→ **Aim of the exercise**: The data beneath this task has to be reprinted character for character.

########

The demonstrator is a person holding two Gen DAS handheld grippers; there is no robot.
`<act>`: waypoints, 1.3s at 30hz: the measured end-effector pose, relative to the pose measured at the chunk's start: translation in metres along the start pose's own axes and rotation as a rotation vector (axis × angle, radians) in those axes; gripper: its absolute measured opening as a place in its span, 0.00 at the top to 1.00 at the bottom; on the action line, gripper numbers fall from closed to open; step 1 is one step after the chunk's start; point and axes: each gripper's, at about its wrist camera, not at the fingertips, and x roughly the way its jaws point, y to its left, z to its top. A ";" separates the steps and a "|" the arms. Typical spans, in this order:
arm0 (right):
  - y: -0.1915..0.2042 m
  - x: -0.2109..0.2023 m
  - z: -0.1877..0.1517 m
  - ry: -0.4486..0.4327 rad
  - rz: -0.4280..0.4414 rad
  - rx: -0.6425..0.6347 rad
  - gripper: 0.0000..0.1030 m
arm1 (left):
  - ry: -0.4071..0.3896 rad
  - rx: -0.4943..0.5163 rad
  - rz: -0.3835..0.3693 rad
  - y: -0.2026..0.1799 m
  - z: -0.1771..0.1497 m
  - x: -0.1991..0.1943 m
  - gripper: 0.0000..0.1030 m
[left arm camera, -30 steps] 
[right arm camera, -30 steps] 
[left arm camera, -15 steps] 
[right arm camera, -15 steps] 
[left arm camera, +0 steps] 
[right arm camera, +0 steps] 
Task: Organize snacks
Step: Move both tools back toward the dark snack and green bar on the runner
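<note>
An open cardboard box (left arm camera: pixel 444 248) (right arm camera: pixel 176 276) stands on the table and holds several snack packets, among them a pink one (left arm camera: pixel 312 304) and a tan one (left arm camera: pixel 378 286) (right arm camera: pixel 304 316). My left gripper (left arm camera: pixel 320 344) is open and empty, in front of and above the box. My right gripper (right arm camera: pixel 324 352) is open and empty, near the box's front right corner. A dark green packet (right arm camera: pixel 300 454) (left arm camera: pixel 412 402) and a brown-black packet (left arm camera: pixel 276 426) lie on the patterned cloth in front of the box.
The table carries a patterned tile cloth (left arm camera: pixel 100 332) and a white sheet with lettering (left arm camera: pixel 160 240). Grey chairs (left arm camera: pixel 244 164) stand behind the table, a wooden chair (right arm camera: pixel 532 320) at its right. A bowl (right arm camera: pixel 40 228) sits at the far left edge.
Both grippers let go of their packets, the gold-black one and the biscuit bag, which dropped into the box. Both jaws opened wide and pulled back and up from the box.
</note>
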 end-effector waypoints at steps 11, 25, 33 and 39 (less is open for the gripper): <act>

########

→ **Task response**:
The demonstrator is a person holding two Gen DAS handheld grippers; there is no robot.
`<act>`: waypoints, 1.3s at 30hz: the measured end-effector pose, relative to the pose measured at the chunk's start: translation in metres along the start pose's own axes and rotation as a rotation vector (axis × angle, radians) in those axes; gripper: its absolute measured opening as a place in its span, 0.00 at the top to 1.00 at the bottom; on the action line, gripper numbers fall from closed to open; step 1 is one step after the chunk's start; point and axes: each gripper's, at about its wrist camera, not at the fingertips, and x roughly the way its jaws point, y to its left, z to its top. A ";" separates the steps and a "|" the arms. Typical spans, in this order:
arm0 (right):
  - y: -0.1915..0.2042 m
  - x: -0.2109..0.2023 m
  - z: -0.1877..0.1517 m
  - ry: -0.4486..0.4327 rad
  - rz: -0.4280..0.4414 rad
  - rx: -0.6425..0.6347 rad
  - gripper: 0.0000..0.1030 m
arm1 (left):
  - ry: -0.4071..0.3896 rad
  - rx: -0.4943..0.5163 rad
  - rz: -0.3835..0.3693 rad
  - y: -0.2026..0.1799 m
  - z: -0.1771..0.1497 m
  - x: -0.1991..0.1943 m
  - gripper: 0.0000..0.1030 m
[left arm camera, -30 steps] 
[right arm camera, -30 steps] 
[left arm camera, -15 steps] 
[right arm camera, -15 steps] 
[left arm camera, +0 steps] 
[right arm camera, +0 steps] 
Task: Organize snacks
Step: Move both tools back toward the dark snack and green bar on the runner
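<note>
An open cardboard box (left arm camera: pixel 444 248) (right arm camera: pixel 176 276) stands on the table and holds several snack packets, among them a pink one (left arm camera: pixel 312 304) and a tan one (left arm camera: pixel 378 286) (right arm camera: pixel 304 316). My left gripper (left arm camera: pixel 320 344) is open and empty, in front of and above the box. My right gripper (right arm camera: pixel 324 352) is open and empty, near the box's front right corner. A dark green packet (right arm camera: pixel 300 454) (left arm camera: pixel 412 402) and a brown-black packet (left arm camera: pixel 276 426) lie on the patterned cloth in front of the box.
The table carries a patterned tile cloth (left arm camera: pixel 100 332) and a white sheet with lettering (left arm camera: pixel 160 240). Grey chairs (left arm camera: pixel 244 164) stand behind the table, a wooden chair (right arm camera: pixel 532 320) at its right. A bowl (right arm camera: pixel 40 228) sits at the far left edge.
Both grippers let go of their packets, the gold-black one and the biscuit bag, which dropped into the box. Both jaws opened wide and pulled back and up from the box.
</note>
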 end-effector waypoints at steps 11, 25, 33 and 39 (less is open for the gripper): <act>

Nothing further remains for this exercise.